Both network and relational database management systems seem suitable for deploying an astronomical database. On one hand, most observational astronomical data are stored in FITS format which is standardised and static; on the other hand, they can vary in nature depending on the instrument and the science area. There is no one system that can efficiently manage a database in every way; in the commercial world many businesses rely on more than a single database for different tasks. Big data is the driving motivation to switch to using a network database, offering what traditional relational databases cannot do efficiently, for example, semantic query or handling linked data.

Although both systems show a lot of promising features, an audit of the real-world usage of the existing LT archive (see Section 4) shows that searching through data using a network database would provide performance gain to only a small group of our users. In the following, only the most popular systems are investigated from the sustainability and maintenance point of view.

2.2 Relational DBMS – Structured Query Language (SQL) database

Relational databases almost exclusively use SQL as the query language for work and management. There are a number of different implementations of SQLs, but not all are compliant with the SQL Standards and many have incompatible language extensions. Hence most SQL query code is not portable among different databases implementations because they adopt slightly different syntaxes. Nevertheless, they are all very similar, most services improve the portability by limiting the use of functions to those that are mutual to all SQL variants.

Most operations with SQL databases are ACID5 compliant. For the extended features, one needs to check carefully which ones are and which are not. For example, despite PSQL supporting NoSQL functionality, operations with JSON tables remain ACID compliant; on the other hand, hash indexing lacked durability until v10.0. We provide a brief summary of MySQL and PSQL which were our selected candidate DBMSs:

  1. MySQL – GPLv2
    It is the most popular open source relational database, which also supports document store (v5.7.12+) and key-value store (v5.6+). The current LT archive is managed by MySQL. The main shortcoming is the query speed, particularly when searching data stored as spherical coordinates, such as equatorial Right Ascension and Declination. This can be overcome by adding indexes to the database, for example, B-Tree for ordered data and Dynamic Index Facility[5] (DIF) for spatial data in a spherical polar coordinate system. DIF is currently an alpha development release.

  2. PostgreSQL – PostgreSQL License
    It is advertised as the relational database with high extensibility and standards compliance. It has similar bottleneck as MySQL, but the indexing technology on spatial query is substantially more mature. There are two available packages: Q3C and PgSphere which provide spatial indexing in a spherical polar coordinate system. Recent versions (v9.2+) start to support document- and object-oriented data.

Reasons to use a Relational Database

  • ACID compliance – reduces anomalies and protects the integrity of your database by prescribing exactly how transactions interact with the database. Generally, network databases sacrifice ACID compliance for flexibility and processing speed.

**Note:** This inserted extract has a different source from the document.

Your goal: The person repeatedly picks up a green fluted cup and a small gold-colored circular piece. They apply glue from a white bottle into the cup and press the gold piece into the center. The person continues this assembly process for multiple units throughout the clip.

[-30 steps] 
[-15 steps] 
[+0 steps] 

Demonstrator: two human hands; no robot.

  • Data are structured and unchanging – if the data are consistent, there is no reason to sacrifice the high performance in relational search to support a few data types.

2.3 Network DBMSs – Not-only SQL (NoSQL) database

NoSQL databases are gaining popularity in recent years because of the rise of big data and their scalability of data volume and flexibility with data type. NoSQL databases are often able to allow developers to execute queries without having to learn SQL or understand the architecture of their database system. Their performances outperform SQL databases in some areas significantly, for example, nearest neighbour search with a large data set. However, multi-rows/column operations are in general less efficient. The most popular open source NoSQL systems according to DB-engines.com are:

  1. MongoDB – AGPL v3 License
    It is a document-oriented database which is characterised by the schema-free organisation of data. Records do not need a uniform structure, columns can be arrays and records can have a nested structure. It supports ACID transactions by requiring all reads and writes are applied to the primary member by default. The overview on their webpage suggests to use PSQL for multi-row transactions, which is one of the most common types of transactions for an Astronomical database. Furthermore, it was most recently reported with 26,000 attacks in September 2017, adding to the 22,000 attacks in December 2016 due to the same security issue.

  2. Apache Cassandra – Apache 2.0 License
    Wide column stores database stores data in records with an ability to hold very large numbers of dynamic columns. Both the column names and the record keys are not fixed. A record can have any number of columns, so it can be viewed as a two-dimensional key-value store. It can achieve very high read/write performance and superior to many other NoSQL database in this sense. However, it lacks consistency, an update may affect one column while another affects the other, resulting in sets of values within the row that were never specified or intended.

  3. Neo4j – GPL v3 License
    Being a graph-oriented DBMS, it represents data in graph structures as nodes and edges – the relationship between nodes. They allow easy processing of data in that form, and simple calculation of specific properties of the graph, such as the distance between two nodes. It is reported to be an ACID-compliant transactional database. It is the most popular graph database according to DB-engines.com, but performance tests show that its performance is rather unremarkable for non-graph operations6.

Reasons to use a Network Database

  • No limits on the types of data – one can store any data together without having to define the “types” of data in advance. New types data can be added with ease.

  • Cloud-based storage – an potential cost-saving solution, but it requires data to be easily spread across multiple data centres.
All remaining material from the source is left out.